The diagnosis can be made with radiographic techniques,
where patients have a classic hourglass subglottic narrowing the
column of air. Another method used is the flexible laryngoscopy
should be performed in all cases to exclude other pathology
of the glottis or supraglottic like paralysis of the vocal cords
or laryngomalacia. The definitive diagnosis is made in the
operating room using rigid endoscopy. Most patients with
congenital subglottic stenosis overcome the disease early in life.
Severe cases, however, may require a tracheostomy or tracheal
reconstruction using costal cartilage graft for expanding air
column subglótica .
The symptoms disappear for several years in most cases.
The type of surgical intervention is determined by the extent
and degree of airway stenosis. Thus, for mild stenosis, the right
approach is to wait. For more severe cases of congenital subglottic
stenosis, surgery may be necessary. Less than 50% of children
need a tracheotomy and most that do can be extubated as the
air improves sufficiently. Other surgical options, and anterior
decompression laryngotracheal or reconstruction have been
advocated to avoid the potential complications of tracheostomy
including an increased risk of infection. Dilation and endoscopic
laser surgery is ineffective, particularly in stenosis cartilaginosa
B.P.W.L male patient five months of life, coming from Curitiba,
36 weeks of late premature, born vaginally without neonatal
resuscitation, hospitalization in ICU or intubation tracheal at any
time since its birth. It started in the first 5 days of life with mild
stridor that was presenting progressive deterioration leading to
difficulty in later feedings. From birth already had a hoarse and
mild respiratory distress cry. At 10 days of life it was performed
an nasofibrolaryngoscopy that showed a posterior subglottic
stenosis of 70% with an oval appearance to the level of the
cricoid cartilage without progression nasofibroscope of 2.4mm,
where he was diagnosed a congenital subglottic stenosis, since
the airway of the patient he had never been manipulated. With
17 days of life was made new nasofibrolaryngoscopy which
confirmed this diagnosis and was then chosen to perform
balloon dilation as treatment.
This expansion was made with number of balloon 6 and after
there was progression of endotracheal tube number 2.5. With 23
days the patient remained respiratory effort and an important
biphasic stridor.

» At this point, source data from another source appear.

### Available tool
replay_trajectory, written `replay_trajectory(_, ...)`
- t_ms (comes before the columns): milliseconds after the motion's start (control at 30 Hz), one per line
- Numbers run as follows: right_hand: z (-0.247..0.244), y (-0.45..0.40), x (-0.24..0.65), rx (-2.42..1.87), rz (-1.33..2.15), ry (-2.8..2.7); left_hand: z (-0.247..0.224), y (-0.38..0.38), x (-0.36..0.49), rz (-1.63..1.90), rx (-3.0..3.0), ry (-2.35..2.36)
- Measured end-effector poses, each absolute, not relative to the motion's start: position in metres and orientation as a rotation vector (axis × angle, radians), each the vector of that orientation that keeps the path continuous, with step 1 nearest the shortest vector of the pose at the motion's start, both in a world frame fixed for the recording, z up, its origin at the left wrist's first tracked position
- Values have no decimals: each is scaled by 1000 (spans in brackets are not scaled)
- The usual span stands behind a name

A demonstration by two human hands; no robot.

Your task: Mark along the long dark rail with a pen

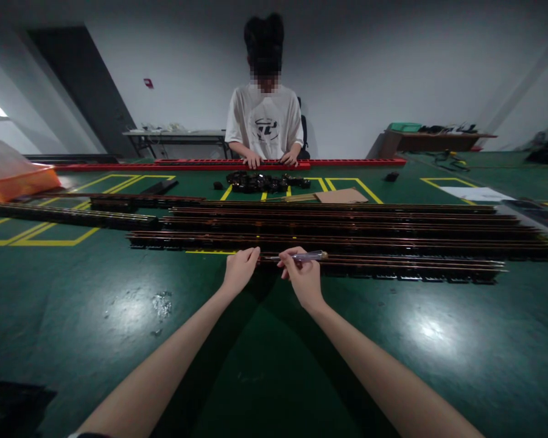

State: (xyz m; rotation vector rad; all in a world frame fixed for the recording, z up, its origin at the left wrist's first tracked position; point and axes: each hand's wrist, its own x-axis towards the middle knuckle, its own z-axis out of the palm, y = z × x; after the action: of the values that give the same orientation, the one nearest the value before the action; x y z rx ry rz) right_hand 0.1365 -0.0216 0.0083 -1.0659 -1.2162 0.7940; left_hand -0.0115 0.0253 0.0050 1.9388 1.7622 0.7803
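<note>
Closed around a screwdriver (307,256) with a pale, see-through handle is my right hand (301,274). The tool lies nearly level, its thin shaft pointing left toward my left hand (241,267). That hand is closed on the left end of the nearest long dark rail (411,267), which stretches away to the right. Behind it, several more long dark rails (347,242) with copper-coloured edges lie side by side on the green table (164,334).
Across the table a person in a white shirt (265,125) has both hands at a long red rail (356,162). Black parts (258,182) and brown cardboard (342,196) lie between us. An orange-edged container (22,182) is at far left, a dark object (13,404) at lower left.
</note>
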Motion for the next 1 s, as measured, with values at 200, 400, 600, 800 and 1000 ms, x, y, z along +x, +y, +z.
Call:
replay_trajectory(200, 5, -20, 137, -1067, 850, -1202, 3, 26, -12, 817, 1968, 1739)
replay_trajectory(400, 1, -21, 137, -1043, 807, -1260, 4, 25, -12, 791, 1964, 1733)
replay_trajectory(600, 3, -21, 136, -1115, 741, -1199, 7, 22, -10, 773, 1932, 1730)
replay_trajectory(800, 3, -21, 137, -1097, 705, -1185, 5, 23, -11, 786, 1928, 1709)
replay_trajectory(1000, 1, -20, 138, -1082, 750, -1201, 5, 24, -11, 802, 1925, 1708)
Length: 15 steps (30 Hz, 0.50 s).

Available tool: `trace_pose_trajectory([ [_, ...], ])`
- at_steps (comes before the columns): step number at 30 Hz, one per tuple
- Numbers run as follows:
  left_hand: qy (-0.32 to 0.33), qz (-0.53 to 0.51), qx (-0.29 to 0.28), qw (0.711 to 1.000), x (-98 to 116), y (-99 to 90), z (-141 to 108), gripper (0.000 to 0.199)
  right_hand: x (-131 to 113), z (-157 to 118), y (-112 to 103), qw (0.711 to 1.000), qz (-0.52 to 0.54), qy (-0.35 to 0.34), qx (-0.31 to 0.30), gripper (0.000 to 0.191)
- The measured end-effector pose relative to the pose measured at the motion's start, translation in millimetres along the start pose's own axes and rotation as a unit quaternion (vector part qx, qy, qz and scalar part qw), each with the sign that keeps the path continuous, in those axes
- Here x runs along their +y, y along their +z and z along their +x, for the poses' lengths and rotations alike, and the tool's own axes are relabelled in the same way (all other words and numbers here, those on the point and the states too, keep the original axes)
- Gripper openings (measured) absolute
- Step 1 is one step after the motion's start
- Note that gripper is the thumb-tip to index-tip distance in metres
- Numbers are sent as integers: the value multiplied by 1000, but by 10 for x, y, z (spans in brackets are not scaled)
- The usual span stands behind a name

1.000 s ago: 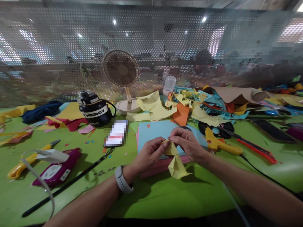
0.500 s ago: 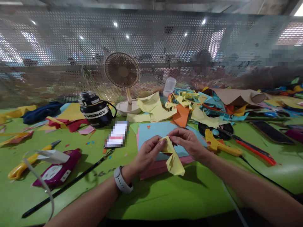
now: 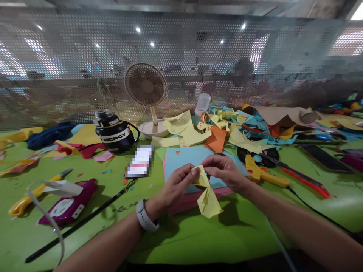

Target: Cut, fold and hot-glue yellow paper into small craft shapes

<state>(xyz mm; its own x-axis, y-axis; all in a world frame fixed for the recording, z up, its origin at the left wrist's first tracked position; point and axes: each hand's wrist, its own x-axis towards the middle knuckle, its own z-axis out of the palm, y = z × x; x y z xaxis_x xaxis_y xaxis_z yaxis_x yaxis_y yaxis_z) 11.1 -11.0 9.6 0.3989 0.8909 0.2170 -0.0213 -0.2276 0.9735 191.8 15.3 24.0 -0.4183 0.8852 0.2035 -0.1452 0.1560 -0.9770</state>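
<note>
My left hand (image 3: 181, 181) pinches a folded piece of yellow paper (image 3: 210, 202) between thumb and fingers, near the paper's top. My right hand (image 3: 224, 170) is closed at the paper's upper right edge, its fingertips pressed together there and partly hidden. The lower part of the paper hangs down, creased and bent. Both hands are above a stack of coloured sheets, with a light blue sheet (image 3: 181, 156) on top and pink sheets (image 3: 181, 207) under it.
A yellow glue gun (image 3: 266, 175) and a red-and-black cutter (image 3: 306, 181) lie to the right. Leftward are a phone (image 3: 140, 160), a black flask (image 3: 115, 132) and a purple pack (image 3: 70, 204). Behind stand a fan (image 3: 146, 85) and heaped paper scraps (image 3: 241, 121).
The hanging part of the yellow paper has swung slightly downward and shows a wider face. Both hands keep nearly the same place, with the right fingers shifted a little.
</note>
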Motion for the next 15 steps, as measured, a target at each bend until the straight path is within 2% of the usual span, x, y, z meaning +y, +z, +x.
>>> trace_pose_trajectory([
  [6, -8, -9, -12, 1000, -9, -17, 4, 33, -12, -6, -24, 993, -99, -64, -22, 13],
  [11, -16, -13, -23, 1000, 9, -28, 6, 33, -32, -5, -57, 958, -227, -174, -30, 12],
  [15, -13, -23, -28, 999, -5, -35, 9, 32, -22, -9, -50, 954, -240, -175, -31, 14],
])
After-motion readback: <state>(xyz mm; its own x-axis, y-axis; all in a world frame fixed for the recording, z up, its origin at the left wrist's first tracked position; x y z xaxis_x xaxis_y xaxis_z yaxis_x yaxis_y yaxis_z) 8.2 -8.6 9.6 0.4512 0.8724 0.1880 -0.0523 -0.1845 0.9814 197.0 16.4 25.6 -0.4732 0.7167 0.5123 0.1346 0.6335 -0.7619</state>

So we carried out another survey showing
reduction of light by approximately 50% with progression of
an endotracheal tube number 2 with resistance, and opted to
wait for clinical outcome. With 48 days kept the same signs and symptoms that had previously. Being carried out further
examination showed that maintain 50% stenosis and then held
new balloon dilatation number 6.
After the expansion maintained a reduction in the laryngeal
lumen of approximately 30% with progression cannula number
3 with ease. Still symptoms, but milder, at 2 months and 18 days
passed new procedure showed subglottic stenosis in the cricoid
further wedge the 50% level, after further expansion progressed
easily cannula number 3 and number 3.5 with resistance. Patient
held up well without respiratory effort without difficulties
feedings and mild stridor. We chose clinical and expectant
management, because the patient would no longer gains with
new dilations since had no more difficulty breathing (Figure 1).

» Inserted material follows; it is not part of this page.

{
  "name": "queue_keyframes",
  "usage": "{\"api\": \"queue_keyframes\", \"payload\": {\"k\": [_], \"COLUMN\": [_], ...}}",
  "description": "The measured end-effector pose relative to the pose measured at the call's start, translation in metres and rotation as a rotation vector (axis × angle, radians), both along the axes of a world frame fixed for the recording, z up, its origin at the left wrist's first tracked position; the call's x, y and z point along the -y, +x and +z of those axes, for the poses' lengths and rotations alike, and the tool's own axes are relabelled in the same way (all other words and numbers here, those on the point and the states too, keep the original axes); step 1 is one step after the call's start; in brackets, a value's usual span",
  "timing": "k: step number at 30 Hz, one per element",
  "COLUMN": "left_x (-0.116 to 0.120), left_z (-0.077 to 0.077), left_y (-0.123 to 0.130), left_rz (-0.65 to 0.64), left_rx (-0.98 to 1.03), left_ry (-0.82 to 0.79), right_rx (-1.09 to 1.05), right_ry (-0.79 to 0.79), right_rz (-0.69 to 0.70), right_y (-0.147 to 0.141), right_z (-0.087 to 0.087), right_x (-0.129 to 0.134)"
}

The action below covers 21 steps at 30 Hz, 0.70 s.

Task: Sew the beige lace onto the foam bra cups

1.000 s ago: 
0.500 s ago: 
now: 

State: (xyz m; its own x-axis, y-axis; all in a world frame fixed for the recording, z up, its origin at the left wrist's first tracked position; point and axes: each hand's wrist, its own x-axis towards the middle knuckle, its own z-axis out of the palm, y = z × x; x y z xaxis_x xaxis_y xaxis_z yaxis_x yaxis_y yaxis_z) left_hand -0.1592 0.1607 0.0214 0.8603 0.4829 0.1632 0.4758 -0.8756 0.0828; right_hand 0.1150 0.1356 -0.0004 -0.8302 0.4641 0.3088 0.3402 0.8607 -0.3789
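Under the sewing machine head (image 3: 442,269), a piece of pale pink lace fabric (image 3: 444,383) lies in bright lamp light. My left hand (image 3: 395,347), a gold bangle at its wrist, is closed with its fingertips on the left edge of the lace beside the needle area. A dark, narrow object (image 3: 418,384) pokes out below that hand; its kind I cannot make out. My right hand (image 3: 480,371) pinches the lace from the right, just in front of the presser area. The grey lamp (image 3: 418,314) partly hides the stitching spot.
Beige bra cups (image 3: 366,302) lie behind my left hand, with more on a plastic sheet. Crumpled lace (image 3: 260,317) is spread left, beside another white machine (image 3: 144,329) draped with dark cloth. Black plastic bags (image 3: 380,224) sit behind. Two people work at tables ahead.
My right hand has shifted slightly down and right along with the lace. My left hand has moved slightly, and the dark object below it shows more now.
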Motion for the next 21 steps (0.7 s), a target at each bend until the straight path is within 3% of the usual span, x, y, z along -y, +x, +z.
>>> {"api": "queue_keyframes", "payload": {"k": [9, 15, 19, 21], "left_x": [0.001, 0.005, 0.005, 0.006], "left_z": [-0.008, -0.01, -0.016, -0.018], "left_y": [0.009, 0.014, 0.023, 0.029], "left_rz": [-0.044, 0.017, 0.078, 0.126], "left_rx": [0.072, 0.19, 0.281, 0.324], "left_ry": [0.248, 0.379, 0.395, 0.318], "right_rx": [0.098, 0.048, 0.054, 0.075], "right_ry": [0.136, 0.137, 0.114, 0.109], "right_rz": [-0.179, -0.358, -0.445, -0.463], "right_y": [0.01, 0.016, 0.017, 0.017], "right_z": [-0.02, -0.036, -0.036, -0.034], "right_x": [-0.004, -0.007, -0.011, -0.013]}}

Congenital stenosis of the larynx is a differential diagnosis
of the various causes of stridor in children. We must remember
also that it can be classified as congenital or acquired, which
is the most common form. The diagnosis is made by fiberoptic
laryngoscopy, where we can see the stenosis and classify it as
mild to severe and treatment ranges from expectant management
to the need for expansion or tracheostomy.